**Exercise:** Return the data below exactly, stopping after the line with "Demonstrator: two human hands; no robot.".

**Exercise data:**

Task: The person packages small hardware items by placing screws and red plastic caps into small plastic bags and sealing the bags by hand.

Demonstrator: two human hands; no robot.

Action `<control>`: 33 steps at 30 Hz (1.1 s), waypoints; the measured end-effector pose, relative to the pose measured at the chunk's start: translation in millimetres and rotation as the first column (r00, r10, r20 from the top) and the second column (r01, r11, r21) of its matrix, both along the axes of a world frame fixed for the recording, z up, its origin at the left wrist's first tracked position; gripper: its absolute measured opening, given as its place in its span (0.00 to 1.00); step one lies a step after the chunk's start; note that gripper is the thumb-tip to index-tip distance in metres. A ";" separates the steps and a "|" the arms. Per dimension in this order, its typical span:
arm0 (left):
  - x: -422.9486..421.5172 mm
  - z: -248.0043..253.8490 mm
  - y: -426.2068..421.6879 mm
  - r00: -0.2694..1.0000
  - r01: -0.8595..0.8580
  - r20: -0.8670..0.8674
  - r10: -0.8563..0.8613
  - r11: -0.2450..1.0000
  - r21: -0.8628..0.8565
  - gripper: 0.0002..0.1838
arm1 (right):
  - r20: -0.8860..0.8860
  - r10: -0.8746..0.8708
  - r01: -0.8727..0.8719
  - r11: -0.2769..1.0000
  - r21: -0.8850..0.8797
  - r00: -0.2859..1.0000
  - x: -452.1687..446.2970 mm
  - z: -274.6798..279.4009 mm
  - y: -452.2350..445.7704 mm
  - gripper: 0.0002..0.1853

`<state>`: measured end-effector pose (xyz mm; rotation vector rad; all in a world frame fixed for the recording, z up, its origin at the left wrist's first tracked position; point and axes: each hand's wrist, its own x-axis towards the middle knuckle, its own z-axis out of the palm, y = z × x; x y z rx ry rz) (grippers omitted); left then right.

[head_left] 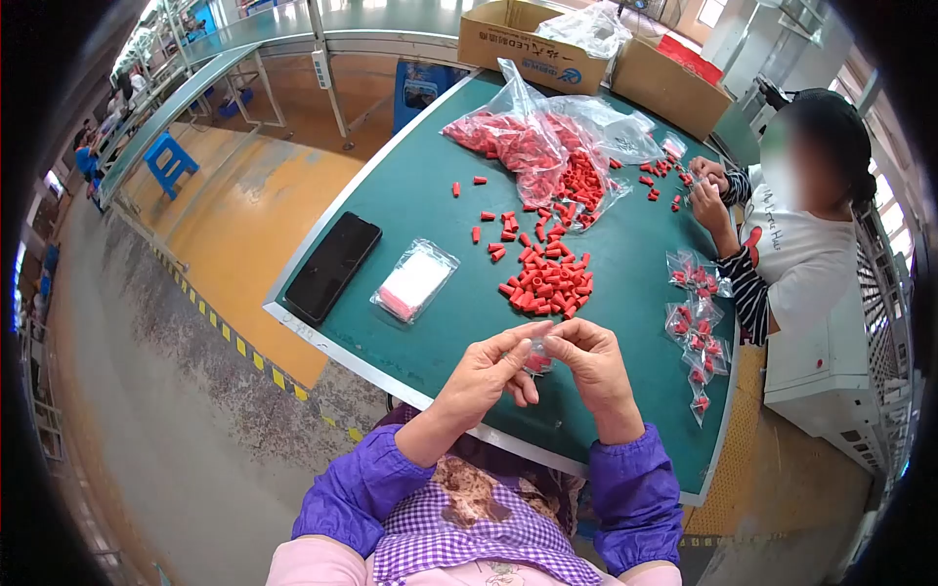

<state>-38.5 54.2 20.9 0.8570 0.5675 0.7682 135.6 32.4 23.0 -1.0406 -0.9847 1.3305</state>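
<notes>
Near the front of the green table, my left hand [496,366] and my right hand [589,363] pinch a small clear bag [538,359] with red pieces inside. The fingertips of both hands meet at its upper edge. Just beyond them lies a loose pile of short red tubes [549,283]. Farther back, large clear bags of red tubes [518,142] lie with one spilling its contents. A stack of flat clear bags [415,281] lies to the left, beside a black phone [333,267].
At the right, a co-worker [801,195] handles small pieces with both hands. Small filled bags [700,337] lie along the table's right side. Cardboard boxes [532,47] stand at the back. The table's metal edge [366,369] runs along the left and front.
</notes>
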 end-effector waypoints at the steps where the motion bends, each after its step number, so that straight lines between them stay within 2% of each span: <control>1: 1.0 -1.1 -0.2 1.000 -0.003 0.005 0.003 0.998 -0.064 0.19 | -0.011 -0.014 0.014 1.000 0.003 1.000 0.4 -0.4 -0.6 0.05; 2: 1.9 -2.9 -0.7 1.000 0.001 0.002 -0.001 0.998 -0.063 0.19 | -0.014 -0.019 0.019 1.000 0.004 1.000 1.7 -2.0 -0.9 0.05; 4: 3.7 -6.6 -0.5 0.970 -0.238 -0.034 0.240 0.970 0.060 0.14 | -0.021 -0.054 0.054 0.999 -0.002 0.998 5.0 -5.6 -0.9 0.04; 7: 2.2 -10.0 3.1 0.957 -0.257 -0.122 0.263 0.964 0.062 0.09 | -0.040 -0.077 0.077 0.997 -0.010 0.996 3.8 -6.4 0.5 0.04; 10: 5.1 -8.3 3.5 0.952 -0.285 -0.101 0.288 0.958 0.043 0.07 | -0.038 -0.073 0.073 0.997 -0.026 0.997 3.0 -4.5 -0.4 0.04; 13: 6.0 -11.4 2.3 0.962 -0.267 -0.038 0.269 0.963 0.045 0.06 | -0.031 -0.143 0.144 0.988 0.047 0.989 -3.1 -3.8 -1.9 0.05; 17: 5.5 -1.6 7.6 0.966 -0.254 -0.061 0.253 0.967 -0.019 0.04 | 0.031 -0.169 0.167 0.984 0.064 0.985 -3.3 -9.1 -0.8 0.05; 19: 9.1 1.3 8.0 0.958 -0.240 -0.138 0.251 0.967 0.088 0.03 | 0.046 -0.141 0.136 0.986 0.093 0.989 -0.2 -8.2 -0.2 0.05; 22: 18.3 -14.4 7.9 0.957 -0.278 -0.049 0.287 0.951 0.139 0.03 | 0.188 -0.125 0.117 0.992 0.053 0.974 -4.2 -3.9 -3.5 0.04; 25: 20.3 -20.2 6.0 0.959 -0.269 -0.042 0.280 0.947 0.174 0.03 | 0.196 -0.155 0.141 0.986 0.088 0.968 -3.7 -14.2 -4.9 0.04; 27: 15.7 -18.8 6.9 0.964 -0.227 -0.103 0.246 0.960 0.165 0.03 | 0.176 -0.166 0.159 0.986 0.056 0.970 -4.6 -11.7 -7.9 0.04; 29: 10.7 -19.7 8.6 0.974 -0.149 -0.166 0.153 0.988 0.034 0.04 | 0.139 -0.176 0.176 0.984 0.009 0.975 -5.7 -7.6 -7.0 0.04; 32: 13.4 -18.3 5.4 0.963 -0.186 -0.189 0.192 0.981 0.053 0.05 | 0.218 -0.261 0.243 0.964 0.106 0.940 -2.0 -12.3 -5.5 0.04; 33: 10.4 -18.0 6.6 0.967 -0.142 -0.205 0.151 0.988 0.055 0.06 | 0.184 -0.310 0.293 0.949 0.112 0.933 -0.1 -3.3 -5.3 0.04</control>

**Result of this exercise:**
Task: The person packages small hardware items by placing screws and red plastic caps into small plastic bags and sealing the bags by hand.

Demonstrator: two human hands; no robot.

This concludes the response.